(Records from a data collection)
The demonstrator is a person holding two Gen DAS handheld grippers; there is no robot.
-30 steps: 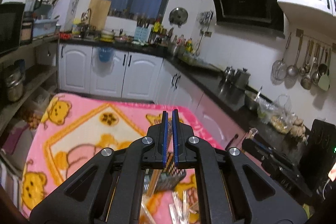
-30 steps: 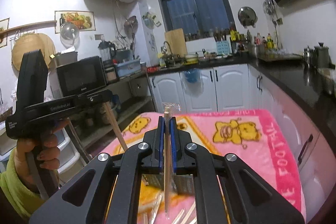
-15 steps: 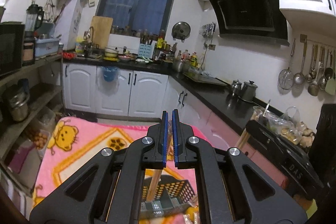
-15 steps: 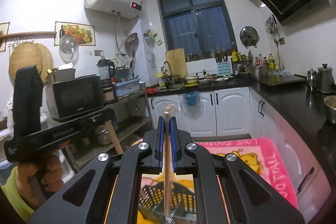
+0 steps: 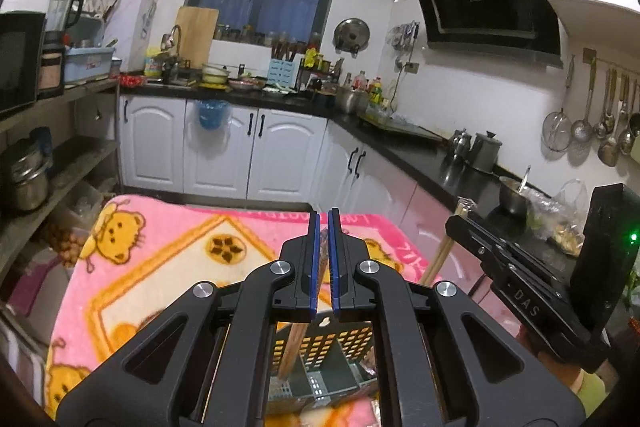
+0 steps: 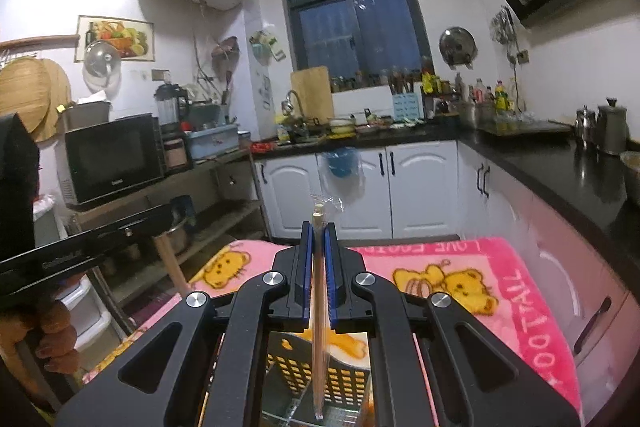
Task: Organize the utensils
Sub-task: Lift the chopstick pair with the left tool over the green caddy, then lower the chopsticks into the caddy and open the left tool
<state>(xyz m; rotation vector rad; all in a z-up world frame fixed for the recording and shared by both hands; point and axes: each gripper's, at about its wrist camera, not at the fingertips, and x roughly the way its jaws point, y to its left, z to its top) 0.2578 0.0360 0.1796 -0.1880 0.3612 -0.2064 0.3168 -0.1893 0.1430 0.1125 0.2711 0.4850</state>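
The left hand-held gripper [image 5: 324, 259] was clamped narrow on brown wooden chopsticks [image 5: 294, 351], whose lower ends hung at 6 o'clock into the perforated utensil basket [image 5: 332, 343] below. The right hand-held gripper [image 6: 319, 263] was likewise pinched on a pair of plastic-wrapped chopsticks [image 6: 319, 339], held nearly upright, tops poking out at 12 o'clock and tips dipping toward the same basket [image 6: 344, 375]. The basket sat on a pink bear-print blanket [image 5: 160, 251] spread under both tools. In the left view, the right tool appeared at 3 o'clock; in the right view, a hand [image 6: 52, 335] gripped the left tool at 9 o'clock. White cabinets [image 6: 420, 183] and a dark counter [image 6: 560, 167] stood beyond at 12 to 2 o'clock.
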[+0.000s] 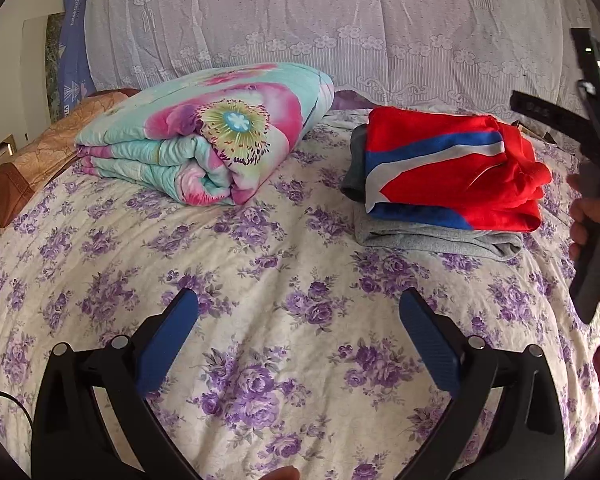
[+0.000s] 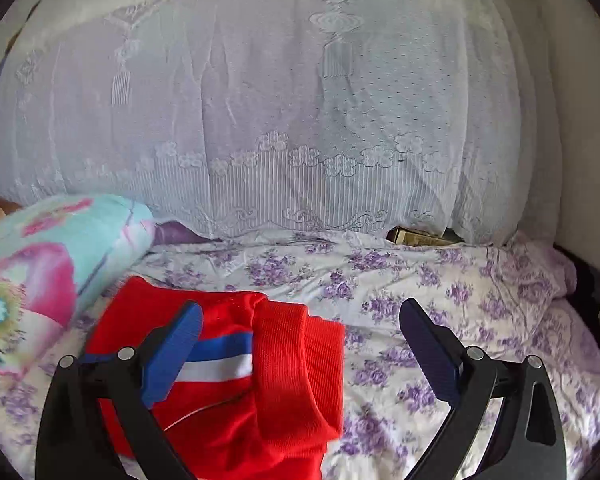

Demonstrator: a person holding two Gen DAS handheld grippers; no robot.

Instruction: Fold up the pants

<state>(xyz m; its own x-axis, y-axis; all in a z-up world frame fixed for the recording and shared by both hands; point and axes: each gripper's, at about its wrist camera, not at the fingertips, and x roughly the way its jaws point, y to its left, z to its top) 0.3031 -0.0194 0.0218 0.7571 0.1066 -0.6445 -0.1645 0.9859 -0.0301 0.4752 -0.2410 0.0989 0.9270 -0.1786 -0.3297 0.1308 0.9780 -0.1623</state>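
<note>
Folded red pants with blue and white stripes [image 1: 452, 176] lie on top of folded grey clothes [image 1: 432, 238] on the bed's right side. My left gripper [image 1: 299, 320] is open and empty over bare floral bedsheet [image 1: 260, 264], well short of the stack. My right gripper [image 2: 300, 328] is open and empty, hovering just above the red pants [image 2: 260, 380], its left finger over the striped part. The right gripper's body and the hand holding it show at the right edge of the left wrist view [image 1: 592, 216].
A rolled floral quilt [image 1: 208, 136] lies at the bed's back left, beside a brown pillow [image 1: 40, 160]. A white lace cover [image 1: 340, 28] drapes the headboard behind. A small dark box [image 2: 420, 236] sits under the lace edge.
</note>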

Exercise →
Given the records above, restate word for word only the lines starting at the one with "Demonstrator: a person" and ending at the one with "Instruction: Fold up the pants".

Response to this task →
Demonstrator: a person holding two Gen DAS handheld grippers; no robot.

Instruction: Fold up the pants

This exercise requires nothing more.